It could have been us is the unspoken refrain trembling beneath every scene in The Need, the brilliant, unsettling new novel by Helen Phillips. The speculative thriller opens with Molly clinging to her two young children, Vivian and Ben, after hearing an intruder in their living room. Or rather, she thinks she heard an intruder. Lately, Molly’s been mishearing things: “A passing ambulance mistaken for Ben’s nighttime wail. The moaning hinges of the bathroom cabinet mistaken for Viv’s impatient pre-tantrum sigh.” Her husband is out of town for work. Her phone is in another room. It is just Molly and her children and the footsteps she may or may not be hearing.

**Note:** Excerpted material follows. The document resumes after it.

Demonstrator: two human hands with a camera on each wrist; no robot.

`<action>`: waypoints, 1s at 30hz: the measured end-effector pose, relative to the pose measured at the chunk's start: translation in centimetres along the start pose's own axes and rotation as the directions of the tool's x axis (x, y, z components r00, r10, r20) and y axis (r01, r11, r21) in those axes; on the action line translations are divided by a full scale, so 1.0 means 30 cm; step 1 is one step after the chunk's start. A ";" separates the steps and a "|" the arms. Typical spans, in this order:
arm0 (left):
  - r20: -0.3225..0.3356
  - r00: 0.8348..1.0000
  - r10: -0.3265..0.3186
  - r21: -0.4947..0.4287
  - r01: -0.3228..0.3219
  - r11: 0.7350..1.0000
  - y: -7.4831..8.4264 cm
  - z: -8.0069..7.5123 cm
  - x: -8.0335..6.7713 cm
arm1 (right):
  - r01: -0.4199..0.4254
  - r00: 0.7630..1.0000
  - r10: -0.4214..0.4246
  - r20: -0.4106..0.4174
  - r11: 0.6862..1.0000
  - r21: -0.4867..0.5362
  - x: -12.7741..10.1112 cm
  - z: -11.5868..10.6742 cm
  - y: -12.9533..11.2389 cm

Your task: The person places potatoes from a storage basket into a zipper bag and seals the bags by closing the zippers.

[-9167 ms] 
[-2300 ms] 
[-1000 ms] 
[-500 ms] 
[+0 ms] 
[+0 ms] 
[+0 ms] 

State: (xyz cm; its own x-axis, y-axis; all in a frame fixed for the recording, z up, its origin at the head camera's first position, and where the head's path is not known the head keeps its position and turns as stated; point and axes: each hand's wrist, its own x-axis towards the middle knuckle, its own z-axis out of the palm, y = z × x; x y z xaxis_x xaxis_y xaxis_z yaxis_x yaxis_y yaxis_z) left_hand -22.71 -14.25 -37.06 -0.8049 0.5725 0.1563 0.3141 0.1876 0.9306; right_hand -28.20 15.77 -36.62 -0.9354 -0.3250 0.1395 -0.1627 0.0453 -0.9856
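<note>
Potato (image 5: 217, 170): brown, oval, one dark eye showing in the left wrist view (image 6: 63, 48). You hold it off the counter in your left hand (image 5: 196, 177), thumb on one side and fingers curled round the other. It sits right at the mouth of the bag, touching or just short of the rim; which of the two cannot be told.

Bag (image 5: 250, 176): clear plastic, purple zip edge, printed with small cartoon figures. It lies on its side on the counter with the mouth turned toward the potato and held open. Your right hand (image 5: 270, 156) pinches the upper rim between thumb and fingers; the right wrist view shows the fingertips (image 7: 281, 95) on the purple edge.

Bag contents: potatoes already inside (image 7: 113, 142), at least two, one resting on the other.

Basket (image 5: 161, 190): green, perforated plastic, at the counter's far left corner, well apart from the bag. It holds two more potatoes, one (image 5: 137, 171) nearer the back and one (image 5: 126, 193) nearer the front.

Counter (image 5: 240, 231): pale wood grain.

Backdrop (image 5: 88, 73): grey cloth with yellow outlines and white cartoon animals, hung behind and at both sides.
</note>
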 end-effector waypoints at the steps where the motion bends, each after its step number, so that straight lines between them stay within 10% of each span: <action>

Molly’s self-doubt thrusts us into a fever dream where things might not be as solid, as definite, as they seem. The book’s short, agonizingly propulsive chapters initially alternate between Molly’s hyper-vigilance and a description of her earlier workday. Molly is a paleobotanist who has recently found several strange items at the fossil quarry she and her coworkers call the Pit. The artifacts are recognizable but “slightly and yet fundamentally off.” Most notably: there is a Bible in which every pronoun describing God is not He, but She. In the wake of these inexplicable discoveries, the Pit has become a tourist destination—and the target of hate mail from religious extremists who want to see the Bible destroyed.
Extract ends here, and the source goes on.